In part 1, I introduced you to the cluster data set, a second passim data set that is slightly different from the pairwise data set that the KITAB team use in their daily research. The cluster data set brings together the pairwise alignments that overlap by more than 80% into larger clusters containing multiple book milestones. These clusters can be used to explore stemmatic relationships between texts, or may even reveal how a set of texts rely on the same lost source text. I will be using this data set in my research for the ERC team’s forthcoming volume. However, before I engage in a closer study of individual clusters and their historical importance (I will begin to explore this in part 3), it is important to understand the nature of single-link clustering and its limitations and to explore the scale of the cluster data set in general. This will guide me in identifying clusters of interest and help to contextualise my findings later on.

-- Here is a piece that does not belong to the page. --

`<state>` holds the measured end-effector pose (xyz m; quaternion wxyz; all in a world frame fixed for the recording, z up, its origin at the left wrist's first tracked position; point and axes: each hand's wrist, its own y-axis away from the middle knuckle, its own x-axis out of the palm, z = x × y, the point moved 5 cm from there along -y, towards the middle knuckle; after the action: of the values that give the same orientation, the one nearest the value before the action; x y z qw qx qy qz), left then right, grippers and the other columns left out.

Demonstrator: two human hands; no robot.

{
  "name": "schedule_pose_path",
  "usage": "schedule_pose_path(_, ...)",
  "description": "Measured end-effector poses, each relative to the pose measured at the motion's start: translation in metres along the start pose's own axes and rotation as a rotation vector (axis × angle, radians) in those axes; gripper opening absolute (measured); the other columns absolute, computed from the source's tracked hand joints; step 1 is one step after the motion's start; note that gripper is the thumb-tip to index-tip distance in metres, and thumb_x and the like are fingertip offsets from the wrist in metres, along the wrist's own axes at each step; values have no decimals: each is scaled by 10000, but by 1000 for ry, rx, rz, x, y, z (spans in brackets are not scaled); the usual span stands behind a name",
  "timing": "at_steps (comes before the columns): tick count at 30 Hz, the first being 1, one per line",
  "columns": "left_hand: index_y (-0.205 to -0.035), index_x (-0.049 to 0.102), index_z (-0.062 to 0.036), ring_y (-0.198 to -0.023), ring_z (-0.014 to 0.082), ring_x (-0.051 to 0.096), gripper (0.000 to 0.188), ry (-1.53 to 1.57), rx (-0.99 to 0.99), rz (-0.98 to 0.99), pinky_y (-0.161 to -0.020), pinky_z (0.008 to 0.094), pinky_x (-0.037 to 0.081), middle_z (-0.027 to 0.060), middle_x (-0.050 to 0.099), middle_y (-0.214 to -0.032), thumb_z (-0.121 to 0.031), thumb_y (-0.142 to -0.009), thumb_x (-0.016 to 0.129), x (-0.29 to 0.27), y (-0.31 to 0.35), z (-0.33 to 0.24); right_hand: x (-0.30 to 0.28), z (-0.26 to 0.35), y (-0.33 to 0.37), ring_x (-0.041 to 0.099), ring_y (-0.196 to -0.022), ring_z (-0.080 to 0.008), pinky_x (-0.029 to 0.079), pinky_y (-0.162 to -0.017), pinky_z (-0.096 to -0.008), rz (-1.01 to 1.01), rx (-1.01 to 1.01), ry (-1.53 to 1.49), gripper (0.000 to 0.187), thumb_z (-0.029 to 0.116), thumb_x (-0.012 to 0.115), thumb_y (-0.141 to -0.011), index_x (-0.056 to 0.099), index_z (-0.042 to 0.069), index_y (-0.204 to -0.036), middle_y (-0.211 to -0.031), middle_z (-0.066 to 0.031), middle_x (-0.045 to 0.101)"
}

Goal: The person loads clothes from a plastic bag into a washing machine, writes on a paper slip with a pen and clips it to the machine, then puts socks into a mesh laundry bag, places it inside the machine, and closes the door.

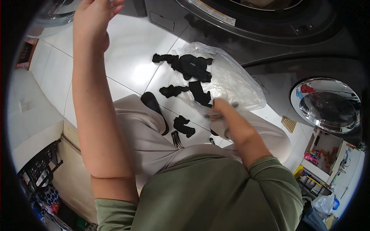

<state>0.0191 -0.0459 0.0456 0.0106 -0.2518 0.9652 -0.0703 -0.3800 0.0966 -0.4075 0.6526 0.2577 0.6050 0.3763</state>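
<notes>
We look down on our right hand [219, 104], blurred and curled at the near edge of a clear plastic bag [239, 79], right beside the lower end of a black cloth piece [199, 93]. We cannot tell whether its fingers pinch that cloth or merely touch it, since the hand itself hides the contact. Our left hand [96, 19] is raised at the upper left, well apart from the bag; its fingers are loosely bent where we see them (the top edge cuts off the rest), so we cannot say how far open it is or whether it holds anything. A larger black bundle [192, 66] lies on the bag, beyond the right hand, and a small black cloth [184, 126] rests on the white tiled floor [131, 50], between our legs
</notes>
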Motion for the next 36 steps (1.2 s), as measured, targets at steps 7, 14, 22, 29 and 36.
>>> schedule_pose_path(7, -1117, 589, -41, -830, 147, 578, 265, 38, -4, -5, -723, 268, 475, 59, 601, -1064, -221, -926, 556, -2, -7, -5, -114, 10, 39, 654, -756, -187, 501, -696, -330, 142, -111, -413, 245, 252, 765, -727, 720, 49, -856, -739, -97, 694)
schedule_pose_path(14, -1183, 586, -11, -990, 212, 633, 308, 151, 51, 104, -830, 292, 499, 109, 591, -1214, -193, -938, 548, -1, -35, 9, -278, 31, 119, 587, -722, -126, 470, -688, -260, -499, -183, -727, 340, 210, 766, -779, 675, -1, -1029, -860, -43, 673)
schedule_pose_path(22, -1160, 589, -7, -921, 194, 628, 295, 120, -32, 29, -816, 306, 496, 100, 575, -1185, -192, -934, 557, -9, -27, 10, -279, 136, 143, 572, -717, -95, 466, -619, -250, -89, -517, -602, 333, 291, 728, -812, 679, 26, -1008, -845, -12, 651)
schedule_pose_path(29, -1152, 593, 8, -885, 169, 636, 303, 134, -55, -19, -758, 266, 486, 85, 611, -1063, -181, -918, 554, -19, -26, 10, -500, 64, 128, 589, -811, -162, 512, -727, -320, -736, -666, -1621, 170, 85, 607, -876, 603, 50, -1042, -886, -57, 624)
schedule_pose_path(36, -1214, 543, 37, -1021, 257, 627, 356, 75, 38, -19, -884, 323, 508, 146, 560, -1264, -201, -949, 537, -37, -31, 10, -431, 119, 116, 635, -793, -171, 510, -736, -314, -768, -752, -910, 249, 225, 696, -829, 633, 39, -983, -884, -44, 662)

Understanding the scale of the clusters: single-link clustering and the pre-modern Arabic tradition

In the example in part 1 we moved from one pairwise alignment to a cluster of alignments. So far so simple. However, the difficulty comes with identifying relevant and useful clusters within the data set. The cluster dataset is enormous. There are three and a half million clusters. The smallest clusters are size 2 – these are the most common. The largest cluster (cluster number 1) contains 903302 milestones (found in 4960 books). That means that it contains multiple milestones from nearly every book in the corpus. If one studies the text of cluster 1, one will find that a lot of it appears unrelated. This is a weakness in single-link clustering. As a single-link with any other text fragment in the cluster is needed (that is, shared text above a threshold of 80%) to pull another alignment into a cluster and with the addition of each alignment new text is added, alignments added at the end of the cluster can be very different to those added at the start.

For ease of explanation, let us discuss an example in English. Consider these four alignments that each overlap by more than 50%:

The quick brown fox jumps over the lazy dog
In the very famous phrase, "The quick brown fox jumps..."
In the very famous phrase, "The eagle has left the building"
The phrase "The eagle has left the building" was originally used to disband crowds

Alignment 1 does not have anything in common with alignments 3 and 4.¹

For an example from the real cluster data, see figure 1. This gives a sample of pairwise alignments that belong to a cluster containing 15 milestones in total - I have only provided a sampling of the milestones, enough to illustrate how the cluster is linked together. Small but important similarities have led strong instances of text reuse to be clustered with much weaker alignments. The final table in the series shows how the last alignment in the sequence of the cluster is entirely unrelated to the first, apart from a few quite vague words. The pair of milestones 605 and 9310 illustrate how a weak link has led to other alignments being added to the cluster. There is strong text reuse between 605 and 9732, and between 9310 and 634. By comparison, 605 and 9310 are linked on the basis the phrase ‘Ibn Hibban said in the Majruhin’ and on a shared citation of a text (the footnotes have yet to be removed from these two OpenITI texts).² Thus in this case three strong clusters of texts have been drawn into one cluster by these weaker links. From this example it is easy to see how similarities in chains of transmission (isnads) in particular could lead to the creation of enormous clusters.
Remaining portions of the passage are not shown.